Title: Data analytics: feature extraction for application with small sample in classification algorithms

Authors: L. Kamatchi Priya; M.K. Kavitha Devi; S. Nagarajan

Addresses: Department of Computer Science and Engineering, Vickram College of Engineering Enathi, Sivagangai, Madurai – 630561, India ' Department of Computer Science and Engineering, Thiagarajar College of Engineering, Madurai – 625005, India ' Department of Mechanical Engineering, Vickram College of Engineering Enathi, Sivagangai, Madurai – 630561, India

Abstract: This paper focuses on improving the classification accuracy for supervised learning in areas of application with very few training data and with extremely available high dimensionality. This paper proposes a framework which acts as a decision support system incorporating both feature selection and feature extraction to improvise the classification accuracy. The feature selection technique comprises redundancy elimination and relevance analysis. Feature subset selection problems eliminate features which are redundant by using correlation-based maximum spanning tree. But, the eliminated features may contain useful information which may contribute in determining the target or class labels.

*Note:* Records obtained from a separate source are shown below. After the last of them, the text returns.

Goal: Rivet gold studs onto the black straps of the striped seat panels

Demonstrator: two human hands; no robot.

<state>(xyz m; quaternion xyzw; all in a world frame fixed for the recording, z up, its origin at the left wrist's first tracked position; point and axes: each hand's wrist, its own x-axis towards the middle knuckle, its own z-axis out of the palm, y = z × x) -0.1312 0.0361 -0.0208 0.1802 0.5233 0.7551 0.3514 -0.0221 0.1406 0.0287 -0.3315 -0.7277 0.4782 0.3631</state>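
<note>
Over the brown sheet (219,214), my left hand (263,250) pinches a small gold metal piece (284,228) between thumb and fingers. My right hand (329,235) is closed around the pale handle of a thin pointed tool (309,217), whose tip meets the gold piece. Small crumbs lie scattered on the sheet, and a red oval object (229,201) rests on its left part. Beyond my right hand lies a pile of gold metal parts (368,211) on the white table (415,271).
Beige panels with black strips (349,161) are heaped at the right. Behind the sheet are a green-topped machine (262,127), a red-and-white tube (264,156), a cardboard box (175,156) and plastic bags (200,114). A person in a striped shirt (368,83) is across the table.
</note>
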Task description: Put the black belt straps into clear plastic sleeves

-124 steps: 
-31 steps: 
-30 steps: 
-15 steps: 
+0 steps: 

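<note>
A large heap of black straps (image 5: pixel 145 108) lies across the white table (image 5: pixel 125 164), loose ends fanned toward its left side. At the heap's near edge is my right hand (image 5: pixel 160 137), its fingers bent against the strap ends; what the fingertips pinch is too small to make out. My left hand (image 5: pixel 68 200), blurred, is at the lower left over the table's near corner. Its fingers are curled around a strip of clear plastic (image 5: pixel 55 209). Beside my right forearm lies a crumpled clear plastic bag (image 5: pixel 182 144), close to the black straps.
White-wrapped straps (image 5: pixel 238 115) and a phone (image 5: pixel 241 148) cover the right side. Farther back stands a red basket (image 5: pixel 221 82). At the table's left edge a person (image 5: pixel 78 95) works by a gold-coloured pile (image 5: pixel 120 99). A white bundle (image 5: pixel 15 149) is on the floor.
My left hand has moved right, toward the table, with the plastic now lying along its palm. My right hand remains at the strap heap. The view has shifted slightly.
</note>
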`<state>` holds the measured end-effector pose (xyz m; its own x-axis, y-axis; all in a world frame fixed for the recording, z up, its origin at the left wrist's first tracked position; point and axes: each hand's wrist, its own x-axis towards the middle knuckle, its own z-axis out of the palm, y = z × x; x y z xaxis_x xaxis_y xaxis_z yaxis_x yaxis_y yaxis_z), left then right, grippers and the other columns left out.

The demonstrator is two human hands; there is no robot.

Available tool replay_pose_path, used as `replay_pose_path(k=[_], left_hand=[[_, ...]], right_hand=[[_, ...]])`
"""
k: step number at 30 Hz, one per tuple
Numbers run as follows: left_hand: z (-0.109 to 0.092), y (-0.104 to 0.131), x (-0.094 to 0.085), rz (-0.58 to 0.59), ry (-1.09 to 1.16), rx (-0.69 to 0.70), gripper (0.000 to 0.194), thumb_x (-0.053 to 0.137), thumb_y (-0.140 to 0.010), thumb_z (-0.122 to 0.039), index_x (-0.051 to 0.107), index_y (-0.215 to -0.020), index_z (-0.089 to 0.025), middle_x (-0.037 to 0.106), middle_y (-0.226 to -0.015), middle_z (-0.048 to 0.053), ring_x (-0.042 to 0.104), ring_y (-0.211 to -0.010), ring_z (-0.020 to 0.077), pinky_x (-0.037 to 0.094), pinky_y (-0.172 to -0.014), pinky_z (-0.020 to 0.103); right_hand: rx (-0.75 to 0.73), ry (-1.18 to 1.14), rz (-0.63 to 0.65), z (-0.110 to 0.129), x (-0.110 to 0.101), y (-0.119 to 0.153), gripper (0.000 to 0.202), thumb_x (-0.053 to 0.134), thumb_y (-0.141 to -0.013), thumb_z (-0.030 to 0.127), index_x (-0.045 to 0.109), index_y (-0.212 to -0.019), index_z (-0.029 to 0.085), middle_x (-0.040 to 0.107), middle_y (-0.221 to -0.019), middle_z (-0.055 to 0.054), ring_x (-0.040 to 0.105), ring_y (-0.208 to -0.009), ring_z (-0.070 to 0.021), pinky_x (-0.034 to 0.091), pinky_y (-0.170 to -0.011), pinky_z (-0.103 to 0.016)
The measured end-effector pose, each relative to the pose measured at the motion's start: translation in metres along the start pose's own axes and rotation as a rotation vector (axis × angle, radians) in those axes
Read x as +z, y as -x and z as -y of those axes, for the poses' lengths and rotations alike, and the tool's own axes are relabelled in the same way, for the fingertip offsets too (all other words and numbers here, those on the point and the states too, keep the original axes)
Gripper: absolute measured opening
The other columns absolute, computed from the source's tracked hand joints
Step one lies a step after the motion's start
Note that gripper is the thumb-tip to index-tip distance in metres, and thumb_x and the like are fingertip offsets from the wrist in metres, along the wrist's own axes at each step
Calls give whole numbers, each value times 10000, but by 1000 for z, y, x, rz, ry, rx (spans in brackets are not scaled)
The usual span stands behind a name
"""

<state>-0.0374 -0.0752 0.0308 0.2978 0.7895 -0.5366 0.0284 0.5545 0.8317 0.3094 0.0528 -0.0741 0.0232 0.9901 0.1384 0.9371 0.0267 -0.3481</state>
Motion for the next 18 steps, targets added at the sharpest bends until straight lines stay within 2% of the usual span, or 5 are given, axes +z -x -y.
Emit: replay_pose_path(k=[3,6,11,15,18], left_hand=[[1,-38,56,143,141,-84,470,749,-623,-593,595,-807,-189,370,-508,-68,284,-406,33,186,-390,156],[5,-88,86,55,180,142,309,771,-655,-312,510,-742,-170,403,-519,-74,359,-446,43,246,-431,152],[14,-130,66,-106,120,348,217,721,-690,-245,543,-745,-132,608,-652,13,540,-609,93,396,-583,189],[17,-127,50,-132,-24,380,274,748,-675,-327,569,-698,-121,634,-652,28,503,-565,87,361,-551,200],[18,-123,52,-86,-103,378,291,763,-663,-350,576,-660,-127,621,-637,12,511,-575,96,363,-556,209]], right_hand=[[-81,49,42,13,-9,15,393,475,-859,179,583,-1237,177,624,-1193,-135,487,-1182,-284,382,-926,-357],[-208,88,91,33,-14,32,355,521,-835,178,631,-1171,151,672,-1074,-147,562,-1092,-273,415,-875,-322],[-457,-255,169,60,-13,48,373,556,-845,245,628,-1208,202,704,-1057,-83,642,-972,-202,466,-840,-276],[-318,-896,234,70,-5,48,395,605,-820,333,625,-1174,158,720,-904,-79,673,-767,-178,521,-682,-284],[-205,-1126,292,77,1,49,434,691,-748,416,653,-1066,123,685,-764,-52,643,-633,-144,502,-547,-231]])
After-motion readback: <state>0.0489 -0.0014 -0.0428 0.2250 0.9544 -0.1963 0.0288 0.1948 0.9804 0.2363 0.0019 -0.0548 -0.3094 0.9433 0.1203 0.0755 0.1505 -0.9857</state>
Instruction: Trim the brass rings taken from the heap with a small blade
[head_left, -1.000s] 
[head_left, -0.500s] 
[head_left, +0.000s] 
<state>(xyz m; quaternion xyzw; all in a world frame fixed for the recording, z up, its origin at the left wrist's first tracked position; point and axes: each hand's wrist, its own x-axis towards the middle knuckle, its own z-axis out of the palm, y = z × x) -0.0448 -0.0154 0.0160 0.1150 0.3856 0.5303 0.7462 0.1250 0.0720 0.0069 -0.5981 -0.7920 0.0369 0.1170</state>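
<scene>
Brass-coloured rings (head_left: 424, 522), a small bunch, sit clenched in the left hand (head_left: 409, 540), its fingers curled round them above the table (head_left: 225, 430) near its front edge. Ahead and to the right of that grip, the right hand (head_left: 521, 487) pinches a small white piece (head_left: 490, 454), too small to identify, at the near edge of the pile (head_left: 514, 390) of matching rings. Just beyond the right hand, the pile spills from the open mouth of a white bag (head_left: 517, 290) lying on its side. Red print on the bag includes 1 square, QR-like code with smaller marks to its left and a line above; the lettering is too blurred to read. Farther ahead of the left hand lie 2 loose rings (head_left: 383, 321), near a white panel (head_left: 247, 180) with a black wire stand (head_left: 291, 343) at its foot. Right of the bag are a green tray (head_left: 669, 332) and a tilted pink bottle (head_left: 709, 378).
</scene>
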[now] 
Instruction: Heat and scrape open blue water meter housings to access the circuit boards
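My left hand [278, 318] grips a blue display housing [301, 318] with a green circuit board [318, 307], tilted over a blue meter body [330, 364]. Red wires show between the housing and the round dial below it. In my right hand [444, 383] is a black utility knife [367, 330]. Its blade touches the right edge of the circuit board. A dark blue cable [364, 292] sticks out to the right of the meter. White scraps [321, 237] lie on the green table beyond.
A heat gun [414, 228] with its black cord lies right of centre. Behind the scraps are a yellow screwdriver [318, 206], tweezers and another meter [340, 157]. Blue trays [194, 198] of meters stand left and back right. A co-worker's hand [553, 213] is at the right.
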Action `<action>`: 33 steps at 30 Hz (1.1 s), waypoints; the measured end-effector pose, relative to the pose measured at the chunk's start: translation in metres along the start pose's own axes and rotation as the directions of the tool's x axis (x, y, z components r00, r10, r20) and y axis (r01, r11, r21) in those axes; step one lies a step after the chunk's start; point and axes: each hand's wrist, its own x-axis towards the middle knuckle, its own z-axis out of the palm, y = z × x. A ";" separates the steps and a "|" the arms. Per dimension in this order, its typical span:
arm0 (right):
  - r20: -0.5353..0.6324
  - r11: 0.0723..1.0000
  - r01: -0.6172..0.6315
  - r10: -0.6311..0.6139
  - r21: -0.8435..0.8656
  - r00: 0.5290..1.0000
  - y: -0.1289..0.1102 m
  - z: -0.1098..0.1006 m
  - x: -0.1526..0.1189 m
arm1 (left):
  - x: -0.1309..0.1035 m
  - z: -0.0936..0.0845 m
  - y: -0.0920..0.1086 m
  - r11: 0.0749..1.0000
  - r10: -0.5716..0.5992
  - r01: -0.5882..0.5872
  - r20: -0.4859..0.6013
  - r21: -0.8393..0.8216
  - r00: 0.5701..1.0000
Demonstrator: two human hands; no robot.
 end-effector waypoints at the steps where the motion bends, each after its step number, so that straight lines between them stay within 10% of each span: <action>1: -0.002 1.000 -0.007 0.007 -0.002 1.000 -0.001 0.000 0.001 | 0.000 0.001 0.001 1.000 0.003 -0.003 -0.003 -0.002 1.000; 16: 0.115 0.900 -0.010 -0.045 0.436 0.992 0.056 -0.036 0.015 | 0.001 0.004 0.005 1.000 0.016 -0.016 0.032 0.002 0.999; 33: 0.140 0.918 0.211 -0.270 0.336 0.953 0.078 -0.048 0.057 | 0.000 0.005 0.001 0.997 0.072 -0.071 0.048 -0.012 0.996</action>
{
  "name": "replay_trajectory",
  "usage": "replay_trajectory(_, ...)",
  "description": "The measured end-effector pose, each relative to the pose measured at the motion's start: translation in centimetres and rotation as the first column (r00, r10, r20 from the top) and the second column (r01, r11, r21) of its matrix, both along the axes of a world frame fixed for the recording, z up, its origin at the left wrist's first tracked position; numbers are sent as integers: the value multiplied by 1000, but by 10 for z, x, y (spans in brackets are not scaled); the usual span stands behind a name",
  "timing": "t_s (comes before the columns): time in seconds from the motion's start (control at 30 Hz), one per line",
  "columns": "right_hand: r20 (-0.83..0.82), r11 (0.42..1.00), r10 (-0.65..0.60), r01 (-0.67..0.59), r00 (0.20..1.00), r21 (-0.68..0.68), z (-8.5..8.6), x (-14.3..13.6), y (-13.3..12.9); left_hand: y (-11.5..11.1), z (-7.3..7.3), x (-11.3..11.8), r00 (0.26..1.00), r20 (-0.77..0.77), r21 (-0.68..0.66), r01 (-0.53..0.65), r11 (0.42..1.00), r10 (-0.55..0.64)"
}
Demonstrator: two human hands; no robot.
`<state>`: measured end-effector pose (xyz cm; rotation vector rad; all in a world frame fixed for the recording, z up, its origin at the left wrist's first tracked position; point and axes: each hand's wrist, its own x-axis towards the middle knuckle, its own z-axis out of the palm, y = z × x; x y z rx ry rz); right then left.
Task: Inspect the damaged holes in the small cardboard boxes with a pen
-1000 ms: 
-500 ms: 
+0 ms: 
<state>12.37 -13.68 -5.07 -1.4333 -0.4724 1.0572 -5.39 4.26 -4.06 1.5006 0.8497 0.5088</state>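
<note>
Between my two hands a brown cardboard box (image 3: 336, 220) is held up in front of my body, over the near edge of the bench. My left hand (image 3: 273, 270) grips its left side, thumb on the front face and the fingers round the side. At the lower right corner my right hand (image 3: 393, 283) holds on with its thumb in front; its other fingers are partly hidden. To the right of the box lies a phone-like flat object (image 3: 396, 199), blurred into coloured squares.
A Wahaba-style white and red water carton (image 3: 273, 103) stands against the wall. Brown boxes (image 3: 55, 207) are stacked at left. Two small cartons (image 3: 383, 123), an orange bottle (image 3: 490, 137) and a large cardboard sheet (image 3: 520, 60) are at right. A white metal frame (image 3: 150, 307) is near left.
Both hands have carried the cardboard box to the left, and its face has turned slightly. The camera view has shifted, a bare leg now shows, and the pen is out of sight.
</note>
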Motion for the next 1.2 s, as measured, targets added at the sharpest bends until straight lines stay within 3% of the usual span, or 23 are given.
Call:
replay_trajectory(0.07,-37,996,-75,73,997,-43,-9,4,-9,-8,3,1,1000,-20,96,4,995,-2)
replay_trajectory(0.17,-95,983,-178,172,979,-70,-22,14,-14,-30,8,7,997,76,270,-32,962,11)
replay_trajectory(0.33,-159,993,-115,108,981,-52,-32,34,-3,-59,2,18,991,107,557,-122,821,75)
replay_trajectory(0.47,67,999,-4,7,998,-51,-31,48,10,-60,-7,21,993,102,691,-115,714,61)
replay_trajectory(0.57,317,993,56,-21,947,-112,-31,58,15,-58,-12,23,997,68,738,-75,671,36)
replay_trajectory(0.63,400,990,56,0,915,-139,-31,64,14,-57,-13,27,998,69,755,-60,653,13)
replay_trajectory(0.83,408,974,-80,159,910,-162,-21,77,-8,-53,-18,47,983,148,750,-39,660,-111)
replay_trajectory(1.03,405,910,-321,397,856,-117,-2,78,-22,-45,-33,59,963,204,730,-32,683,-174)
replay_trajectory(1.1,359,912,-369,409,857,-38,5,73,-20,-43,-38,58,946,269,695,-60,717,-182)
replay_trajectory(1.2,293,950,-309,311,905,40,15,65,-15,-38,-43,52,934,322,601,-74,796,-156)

The principal components are extracted from the eliminated features and they are complemented with the selected features to perform classification. The superiority of the proposed method over other feature selection methods, in terms of computational complexity and classification accuracy, is established extensively on various datasets.

Keywords: classification; feature selection; feature extraction; redundancy elimination; relevance analysis; maximum spanning tree; MST; supervised learning.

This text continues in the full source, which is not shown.